Hygiene factors stem from extrinsic factors of how the work is done:

Hygiene factors are things like status, compensation, job security, work conditions, company policies, and supervisory practices. You need to get it right. But all you can aspire to is that employees will not be mad at each other and the company because of compensation.

The crux is that these categories are independent. Motivation factors drive job satisfaction, but the absence of hygiene factors causes dissatisfaction.

As in, hygiene doesn’t really make you happy, but it can definitely make you unhappy.

If you instantly improve the hygiene factors of your job, you’re not going to suddenly love it. At best, you just won’t hate it anymore. The opposite of job dissatisfaction isn’t job satisfaction, but rather an absence of job dissatisfaction.

Most discussion of the physician job market, particularly on social media, is exclusively focused on hygiene factors.

But I think this actually belies a sadder trend: many doctors now assume a low motivation environment, so hygiene seems like the only differentiating factor. Perhaps it should be no surprise that we are riding a wave of mass quitting in the workforce. In my field of radiology, a 2020 study showed that 41% of radiologists had changed jobs in the past 4 years.

The theory of motivation suggests you need to ask yourself a different set of questions than most of us are used to asking. Is this work meaningful to me? Is this job going to give me a chance to develop? Am I going to learn new things? Will I have an opportunity for recognition and achievement? Am I going to be given responsibility? These are the things that will truly motivate you. Once you get this right, the more measurable aspects of your job will fade in importance.

The Wikipedia article I linked to above breaks down the two-factor theory into four combinations:

  1. High Hygiene + High Motivation: The ideal situation where employees are highly motivated and have few complaints.

  2. High Hygiene + Low Motivation: Employees have few complaints but are not highly motivated. The job is viewed as a paycheck.

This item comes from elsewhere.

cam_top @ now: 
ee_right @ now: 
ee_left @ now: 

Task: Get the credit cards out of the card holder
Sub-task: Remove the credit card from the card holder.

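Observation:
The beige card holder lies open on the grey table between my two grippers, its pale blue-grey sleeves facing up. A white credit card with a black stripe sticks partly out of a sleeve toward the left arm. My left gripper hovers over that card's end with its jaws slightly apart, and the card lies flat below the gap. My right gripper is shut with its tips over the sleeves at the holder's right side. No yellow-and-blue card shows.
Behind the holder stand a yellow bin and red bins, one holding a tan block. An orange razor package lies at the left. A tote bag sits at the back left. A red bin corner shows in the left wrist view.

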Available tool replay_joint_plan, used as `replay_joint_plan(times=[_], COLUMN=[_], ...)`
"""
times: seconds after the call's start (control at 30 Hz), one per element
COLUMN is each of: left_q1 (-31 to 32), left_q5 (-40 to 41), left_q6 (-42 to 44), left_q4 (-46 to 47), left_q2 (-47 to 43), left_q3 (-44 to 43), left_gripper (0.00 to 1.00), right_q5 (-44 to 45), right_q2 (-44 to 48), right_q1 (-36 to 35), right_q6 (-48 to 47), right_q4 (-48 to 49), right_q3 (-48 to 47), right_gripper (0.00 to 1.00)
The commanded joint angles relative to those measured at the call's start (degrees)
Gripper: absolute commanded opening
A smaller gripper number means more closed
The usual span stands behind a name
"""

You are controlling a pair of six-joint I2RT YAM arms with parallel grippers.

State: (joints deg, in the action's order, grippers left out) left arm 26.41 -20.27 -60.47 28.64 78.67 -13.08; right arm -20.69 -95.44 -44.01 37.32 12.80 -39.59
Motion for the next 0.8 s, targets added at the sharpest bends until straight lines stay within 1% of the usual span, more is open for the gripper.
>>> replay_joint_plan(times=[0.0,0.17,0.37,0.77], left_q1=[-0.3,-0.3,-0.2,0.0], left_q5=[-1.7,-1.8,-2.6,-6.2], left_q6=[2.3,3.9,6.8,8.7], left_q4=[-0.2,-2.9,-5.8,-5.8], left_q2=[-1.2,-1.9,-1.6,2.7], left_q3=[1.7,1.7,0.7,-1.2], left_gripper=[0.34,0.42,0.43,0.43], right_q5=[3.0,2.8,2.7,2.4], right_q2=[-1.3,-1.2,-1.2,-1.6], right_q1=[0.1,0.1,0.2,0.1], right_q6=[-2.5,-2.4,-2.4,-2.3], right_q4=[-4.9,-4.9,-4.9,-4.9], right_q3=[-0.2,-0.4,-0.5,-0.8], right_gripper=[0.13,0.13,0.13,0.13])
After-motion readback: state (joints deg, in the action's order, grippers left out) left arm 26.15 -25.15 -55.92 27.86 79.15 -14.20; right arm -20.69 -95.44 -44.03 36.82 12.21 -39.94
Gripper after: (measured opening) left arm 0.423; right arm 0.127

  3. Low Hygiene + High Motivation: Employees are motivated but have a lot of complaints. A situation where the job is exciting and challenging but salaries and work conditions are not up to par.

  4. Low Hygiene + Low Motivation: This is the worst situation where employees are not motivated and have many complaints.

Despite the fact that physicians are generally well-compensated compared to most other professions, I would argue that the ideal combination is rare. Most job conversation seems to fall on combinations 2-4.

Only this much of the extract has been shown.